Let's say you are assigned to a new diplomatic position abroad. Your responsibilities include public relations, or media, or both. What is even more important - you've decided to engage with the new world of social media which you see as a useful tool in your job.

I would like to suggest a few possible guidelines on how you can use social media. The tips Iprovide are based on my personal and work experience with the social networks. If you already have experimented with it, please see this post as an invitation for open discussion on the topic.

1. Social media is a useful tool, not an end in itself, for your proffesional puproses. Therefore, the first task is to decide who is your audience and what are its characteristics. It could be people of certain age group, it could be students, it could be your colleagues from local diplomatic corps, it could be an ethnic group, it could be anything you think is important for your country and your mission. You should be very specific when identifying the audience. At the same time, remember that the social media, because of its "internet nature", is an open sourse, and anybody can see your messages, so the potential scope of your outreach is far beyond your planning. So are the possibilities of backlash in case you add there some sensitive or incorrect materials.

2. Assign one of your local employees (or more than one - if you can afford!) who will be dealing with the social media.If you are serious about your engagement with social media, you should make sure it's updated and checked on the dayly and hourly basis. Social media is about your presense there. Keep inmind that if you are not there - somebody else's posts/blogs/pictures will be impacting the audience.
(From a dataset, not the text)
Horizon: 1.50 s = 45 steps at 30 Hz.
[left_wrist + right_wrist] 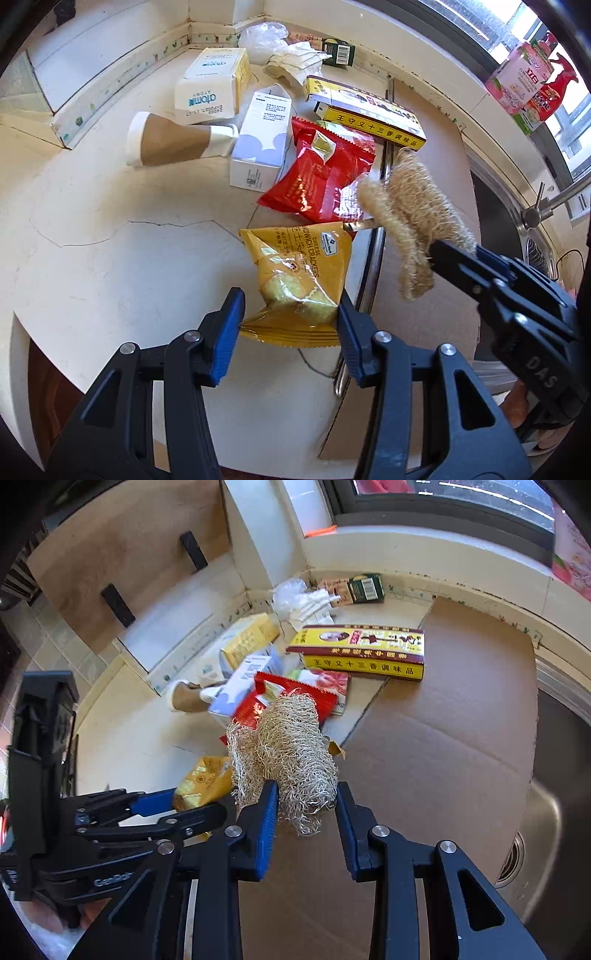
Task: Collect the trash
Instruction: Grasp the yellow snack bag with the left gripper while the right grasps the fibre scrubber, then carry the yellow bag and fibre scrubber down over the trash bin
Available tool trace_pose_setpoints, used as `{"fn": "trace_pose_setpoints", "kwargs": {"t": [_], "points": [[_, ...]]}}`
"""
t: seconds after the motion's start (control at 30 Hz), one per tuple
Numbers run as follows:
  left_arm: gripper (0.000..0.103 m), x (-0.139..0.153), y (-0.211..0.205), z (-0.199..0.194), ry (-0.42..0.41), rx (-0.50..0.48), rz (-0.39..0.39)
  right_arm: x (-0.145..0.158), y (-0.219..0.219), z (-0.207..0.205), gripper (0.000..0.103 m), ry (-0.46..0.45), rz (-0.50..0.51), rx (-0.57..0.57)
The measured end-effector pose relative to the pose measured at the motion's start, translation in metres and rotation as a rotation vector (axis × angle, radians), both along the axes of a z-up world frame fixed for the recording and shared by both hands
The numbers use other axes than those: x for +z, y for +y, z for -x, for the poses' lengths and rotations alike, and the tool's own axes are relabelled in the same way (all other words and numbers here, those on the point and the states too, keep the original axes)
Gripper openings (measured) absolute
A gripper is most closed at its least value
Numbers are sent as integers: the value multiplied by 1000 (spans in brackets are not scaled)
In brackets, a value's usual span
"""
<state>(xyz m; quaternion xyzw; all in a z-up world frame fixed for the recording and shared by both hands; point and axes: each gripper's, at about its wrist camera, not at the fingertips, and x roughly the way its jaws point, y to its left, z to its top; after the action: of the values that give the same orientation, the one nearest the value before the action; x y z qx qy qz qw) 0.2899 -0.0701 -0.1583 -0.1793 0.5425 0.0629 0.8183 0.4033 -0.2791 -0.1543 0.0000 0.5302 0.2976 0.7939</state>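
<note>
Cream countertop, cracked in places, runs into a corner below a window, with a sheet of brown cardboard lying beside a steel sink.

From the left wrist view, the left gripper pinches a yellow cracker packet by its lower crimped end, both blue pads against the wrapper's sides. At about two o'clock from it, the right gripper clamps a tan loofah scrubber; from the right wrist view the same right gripper has its jaws pressed on the scrubber's near end, the fibres bulging between them.

Outward at twelve o'clock from the packet lies a red snack bag on the counter. At eleven o'clock from that bag rests a white carton, with a crushed paper cup at its nine o'clock. A white tissue box lies beyond the cup. At one o'clock from the red bag sits a yellow spice box, partly on the cardboard. Crumpled white paper and a clear plastic bag sit in the far corner, with a small dark green box against the wall.
</note>
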Motion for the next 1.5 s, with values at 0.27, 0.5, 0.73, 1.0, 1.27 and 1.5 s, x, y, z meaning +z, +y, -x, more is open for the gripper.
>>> {"fn": "trace_pose_setpoints", "kwargs": {"t": [0.27, 0.5, 0.73, 1.0, 1.27, 1.5], "points": [[45, 37, 14, 48, -69, -55, -25, 57, -5, 52, 30, -75, -71, -65], [45, 76, 39, 111, -136, -104, -53, 106, 7, 132, 30, -132, -128, -127], [45, 93, 65, 187, -172, -133, -83, 128, 37, 220, 30, -139, -145, -138], [44, 61, 79, 255, -102, -182, -93, 113, 58, 308, 30, -94, -146, -166], [44, -7, 75, 297, 18, -206, -99, 55, 65, 368, 30, 25, -111, -216], [44, -77, 58, 318, 107, -243, -116, -20, 49, 395, 30, 157, -63, -278]]}}
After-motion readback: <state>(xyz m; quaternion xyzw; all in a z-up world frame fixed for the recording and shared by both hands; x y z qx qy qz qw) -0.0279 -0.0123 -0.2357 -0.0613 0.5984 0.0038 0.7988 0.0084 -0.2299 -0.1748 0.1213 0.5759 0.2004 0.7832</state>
3. The next important task is to define the code of conduct in dealing with social networks. Some Ministries of Foreign Affairs already started to think on the issue, but if you don't have something written and approved, take as your pointf departure the code of conduct you apply in the real world and adopt it to the virtual one. You will see that it is all about common sense. It is obvious and goeswithout saying that as a diplomat or an employee in a diplomatic mission you should act in certain way and have some limitations - apply them accordingly in the social media environment.
Moshe Dayan, Israel's defense minister, was asked onceby a journalist what does he think on the possibility of another war. He said that as a defense minister he can answer the question. So the journalis asked what does he think as a private citizen. On that he replied: "As a private citizen I am a minister of defense". The lesson: nothing is private when you represent the government.

4. Local staff could and should be your facilitator in dealing with local audiences through the social networks. See if they are using social networks and try to engage them in spreading the word about the mission website, facebook page or blog. If you feel thay are not interested in this, at least give them the"red lines" based on code of conduct that was mentioned above. Even if at the first glanse this suggestion looks to you "non-democratic", think that there is something non-democratic in working in any organization. After all, many private companies defined policy on the use of the social media by the employees. They want employees to be there, but define rules and code of conduct. Examples: IBM, Sun Microsystems, and many others (see Larry Weber's "Marketing to the Social Web":

By the way, you can read more about this and other useful insights onusing the local staff here:

5. Facebook could be used in many ways. First of all, open your private page, and invite your friends from your own country to join. You will see that some of them could have interesting and helpful connections in a country of your mission. When you meet local counterparts ask them if they are on facebook. If yes - ask to be their freinds. In your profile you don't have to appear blacktie, casual dress will be good enough. However - no nude or beach style photos! May be one day the standards will change, but don't try to be the first who changes them...

Second of all, Facebook should be used for opening the page for your diplomatic mission. This page will look more officially than your private page. You can create your mission's community with the help of this page. Facebook is especially useful tool because of its global outreach - it has versions in 95 languages, and is very popular in non-English speaking countries. Facebook can be used as your official website, as your own news agency, as your message will be defined by you and not by the media outlets. In order to expand your community you have to spend time, but the effort pays you back.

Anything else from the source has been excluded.